> AIM OF THE TASK
Report every line below that holds the word "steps".

> SOURCE MATERIAL

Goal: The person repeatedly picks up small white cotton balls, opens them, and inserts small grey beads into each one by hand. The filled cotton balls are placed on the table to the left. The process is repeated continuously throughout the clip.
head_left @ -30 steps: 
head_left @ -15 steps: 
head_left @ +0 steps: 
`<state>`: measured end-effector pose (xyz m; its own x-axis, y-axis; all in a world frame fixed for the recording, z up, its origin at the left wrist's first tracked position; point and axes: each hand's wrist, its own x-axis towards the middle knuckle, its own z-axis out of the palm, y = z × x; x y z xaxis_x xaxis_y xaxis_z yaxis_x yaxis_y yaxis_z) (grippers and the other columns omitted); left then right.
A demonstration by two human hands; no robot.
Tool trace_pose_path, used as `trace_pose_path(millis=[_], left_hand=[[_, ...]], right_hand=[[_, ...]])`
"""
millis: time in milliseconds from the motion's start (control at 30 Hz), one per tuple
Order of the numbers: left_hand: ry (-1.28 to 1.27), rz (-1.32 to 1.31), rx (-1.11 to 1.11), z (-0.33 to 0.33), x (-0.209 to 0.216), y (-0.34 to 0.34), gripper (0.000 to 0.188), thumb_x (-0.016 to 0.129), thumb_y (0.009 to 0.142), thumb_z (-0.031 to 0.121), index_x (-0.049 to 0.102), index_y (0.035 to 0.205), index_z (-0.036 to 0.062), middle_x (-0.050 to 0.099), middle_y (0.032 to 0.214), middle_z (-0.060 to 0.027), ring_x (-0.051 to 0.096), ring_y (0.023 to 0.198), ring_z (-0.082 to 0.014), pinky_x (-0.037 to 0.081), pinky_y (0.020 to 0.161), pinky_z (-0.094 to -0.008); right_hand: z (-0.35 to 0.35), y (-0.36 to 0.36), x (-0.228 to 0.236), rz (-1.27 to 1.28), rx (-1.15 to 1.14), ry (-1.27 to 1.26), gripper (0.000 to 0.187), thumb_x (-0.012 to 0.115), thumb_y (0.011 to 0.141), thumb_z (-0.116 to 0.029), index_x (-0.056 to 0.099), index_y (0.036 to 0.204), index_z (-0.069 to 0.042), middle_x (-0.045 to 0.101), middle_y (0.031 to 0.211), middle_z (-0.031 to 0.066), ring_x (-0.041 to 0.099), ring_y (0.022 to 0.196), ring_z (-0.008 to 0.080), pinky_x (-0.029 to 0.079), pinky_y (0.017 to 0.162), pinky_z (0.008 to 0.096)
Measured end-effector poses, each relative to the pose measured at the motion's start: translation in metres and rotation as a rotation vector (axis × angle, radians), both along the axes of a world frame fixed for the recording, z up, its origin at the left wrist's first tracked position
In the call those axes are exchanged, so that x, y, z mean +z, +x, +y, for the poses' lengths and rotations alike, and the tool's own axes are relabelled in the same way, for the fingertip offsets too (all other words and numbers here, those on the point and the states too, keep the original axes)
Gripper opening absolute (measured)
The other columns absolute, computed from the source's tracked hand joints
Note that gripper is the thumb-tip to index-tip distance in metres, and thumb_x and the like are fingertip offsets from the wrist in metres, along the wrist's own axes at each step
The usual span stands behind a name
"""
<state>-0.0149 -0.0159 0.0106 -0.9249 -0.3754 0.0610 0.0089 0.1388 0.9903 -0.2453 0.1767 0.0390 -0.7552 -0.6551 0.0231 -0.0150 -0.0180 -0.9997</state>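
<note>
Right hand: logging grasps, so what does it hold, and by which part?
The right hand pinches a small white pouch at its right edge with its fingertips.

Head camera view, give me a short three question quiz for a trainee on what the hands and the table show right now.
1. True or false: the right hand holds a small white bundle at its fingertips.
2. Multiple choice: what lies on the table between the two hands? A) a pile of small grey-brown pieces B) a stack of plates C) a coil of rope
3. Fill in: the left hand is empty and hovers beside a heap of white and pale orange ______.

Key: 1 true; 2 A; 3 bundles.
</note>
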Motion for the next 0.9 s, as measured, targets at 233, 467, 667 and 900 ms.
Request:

> EXERCISE OUTPUT
head_left @ -30 steps: 
head_left @ -15 steps: 
head_left @ +0 steps: 

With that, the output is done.